Dublin indie pop artist Cat Dowling presents her new single ‘Animals’ with accompanied by a brilliant animated video by Marc Corrigan. This is a song of movement, sensuality, wildness, love and freedom. A song about that beautiful part inside the human make-up that can’t ever and should never be tamed.
The new 11-track long-player from this Kilkenny-born artist, also titled ‘Animals’, will be released via Forever In Financial Arrears Records (FIFA Records) on November 12.
Marc Corrigan is an Irish artist, illustrator and animator. Telling stories through animation and music video for the past decade with fans including Billy Bragg and Coldplay, he has released innovative an unorthodox works for such artists as Lil Kim, The Futureheads, I’m from Barcelona, Dr. Octagon, The Academic and Ham Sandwich. This is the fourth time Corrigan has worked with Dowling.
“‘Animals’ is a wild song. It never stops moving. When I first heard it I could picture the ending straight away – a constant flow of wild animals morphing and twisting into each other. Once I knew that I just had to build up to it, set up a surreal morphing world. The imagery had to move constantly to keep pace with the music. It had to suggest animal instincts in a beautiful way. It had to be a constant high energy piece that never let up and built to a crescendo. So I just kept drawing,” says Marc Corrigan.
Dowling recently released the single ‘Freedom’, a lush slice of soulful pop perfection with video by Alba Lahoz, featuring her three free-spirited children doing their thing on the beach. The video for the preceding single, ‘Trouble’, was created by BAFTA award-winning director Fergal Costello, recalling a dark, comedic and violent tale set outside of 1981 Belfast.
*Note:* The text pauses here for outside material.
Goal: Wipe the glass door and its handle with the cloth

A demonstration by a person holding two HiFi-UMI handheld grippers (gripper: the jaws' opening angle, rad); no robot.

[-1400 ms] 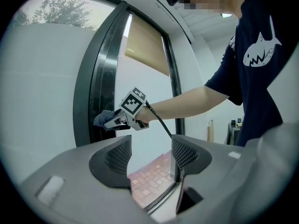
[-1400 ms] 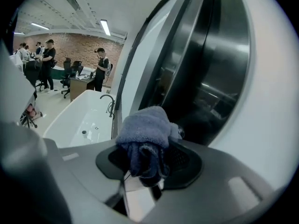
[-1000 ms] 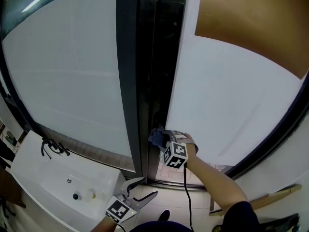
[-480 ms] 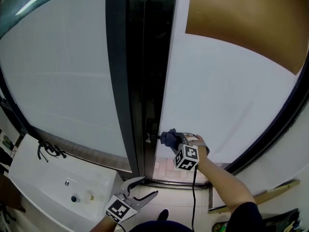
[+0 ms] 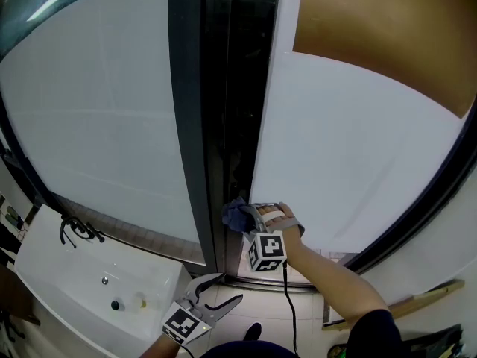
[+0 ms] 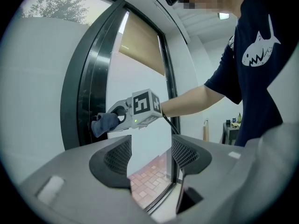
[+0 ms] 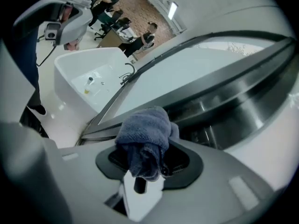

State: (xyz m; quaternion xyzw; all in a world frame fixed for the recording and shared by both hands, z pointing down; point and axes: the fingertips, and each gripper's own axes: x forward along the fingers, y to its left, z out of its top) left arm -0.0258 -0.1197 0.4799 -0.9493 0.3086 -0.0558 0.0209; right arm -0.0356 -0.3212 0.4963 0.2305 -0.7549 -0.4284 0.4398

“I wrote Animals during a busy period of my life when to find those rare moments to write music meant I had to be a thief elsewhere. But it was these stolen moments that gave me oxygen and a beautiful almost supernatural energy. ‘Animals’ was written when everyone was sleeping. It started with the driving repetitive rhythm which had to be restrained so as not to wake a soul. It thus became hypnotic. It starts as minor and ends up major. It’s about the major and minor of life and of love and the constant pull in everything between major and minor and the light and the dark. It’s a song ultimately of passion, wildness, sensuality and love,” says Cat Dowling.
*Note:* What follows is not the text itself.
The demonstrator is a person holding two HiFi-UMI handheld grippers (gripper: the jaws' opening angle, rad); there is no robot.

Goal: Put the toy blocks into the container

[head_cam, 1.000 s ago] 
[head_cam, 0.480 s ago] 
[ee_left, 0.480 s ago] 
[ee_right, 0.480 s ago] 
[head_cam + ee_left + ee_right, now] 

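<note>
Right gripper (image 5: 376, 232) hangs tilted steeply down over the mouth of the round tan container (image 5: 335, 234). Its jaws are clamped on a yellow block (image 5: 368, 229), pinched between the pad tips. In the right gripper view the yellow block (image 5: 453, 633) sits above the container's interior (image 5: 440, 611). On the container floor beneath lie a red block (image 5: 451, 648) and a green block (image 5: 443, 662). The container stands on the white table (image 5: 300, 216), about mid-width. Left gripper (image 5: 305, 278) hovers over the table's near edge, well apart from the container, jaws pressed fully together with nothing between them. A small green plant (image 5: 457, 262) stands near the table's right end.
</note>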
Lauded as one of the most wonderful and evocative vocalists in Irish contemporary music, Cat Dowling’s beautifully dark pop songs and those husky and achingly intimate vocals will grip you from the outset. The former Babelfish and Alphastates frontwoman creates well-crafted songs that inspire.
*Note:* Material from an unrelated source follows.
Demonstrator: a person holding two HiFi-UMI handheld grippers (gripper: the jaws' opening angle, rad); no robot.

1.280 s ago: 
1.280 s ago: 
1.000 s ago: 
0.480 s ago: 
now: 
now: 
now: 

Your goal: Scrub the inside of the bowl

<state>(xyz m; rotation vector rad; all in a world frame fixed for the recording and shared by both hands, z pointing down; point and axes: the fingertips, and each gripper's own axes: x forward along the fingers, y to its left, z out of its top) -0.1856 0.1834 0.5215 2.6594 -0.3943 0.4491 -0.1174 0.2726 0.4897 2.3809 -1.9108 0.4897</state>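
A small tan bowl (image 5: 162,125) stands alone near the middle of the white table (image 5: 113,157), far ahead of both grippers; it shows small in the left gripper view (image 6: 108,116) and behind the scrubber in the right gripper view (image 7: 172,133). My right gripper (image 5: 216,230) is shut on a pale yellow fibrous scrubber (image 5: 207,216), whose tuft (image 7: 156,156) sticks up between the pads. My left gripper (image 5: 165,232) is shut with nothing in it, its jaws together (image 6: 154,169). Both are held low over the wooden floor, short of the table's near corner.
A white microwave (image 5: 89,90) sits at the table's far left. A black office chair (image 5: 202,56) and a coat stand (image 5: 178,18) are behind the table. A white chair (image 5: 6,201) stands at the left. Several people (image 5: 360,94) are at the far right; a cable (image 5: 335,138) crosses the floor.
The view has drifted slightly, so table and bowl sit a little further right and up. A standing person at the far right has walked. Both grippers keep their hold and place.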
Produced by Gerry Horan with Dowling as co-producer, and mixed by Ger McDonnell (The Cure, U2, Van Morrison, Martha Wainwright, Shane McGowan, Sinead O’Connor), Dowling’s latest output was partially recorded at Crossroads Studio in Kilkenny with support from Ireland’s Department of Tourism, Culture, Arts, Gaeltacht, Sports and Media.
In 2013, Dowling debuted with ‘The Believer’ LP, ranked in numerous ‘Best of Year’ music polls, including The Sunday Times. The title track featured in the second series of ‘Banshee’, produced by Alan Ball (Six Feet Under, American Beauty, True Blood) and the ‘Witches of East End’ TV series, featuring Julia Ormond. The song ‘Somebody Else’ was also used in ‘My name is Emily’. Cat has also lent vocals on many collaborative projects, including for ABC’s ‘How To Get Away With Murder’ with Emmy-winning actress Viola Davis.
FIFA Records is a steadily expanding label, who have continuously worked with exciting new Irish talent (Fight Like Apes, One Morning in August, Klubber Lang, Hope is Noise, Dae Kim, Lorraine Nash), as well as releasing material from more established names on the Irish indie scene, such as The Frank & Walters, Emperor of Ice Cream, August Wells, Power of Dreams and Whipping Boy.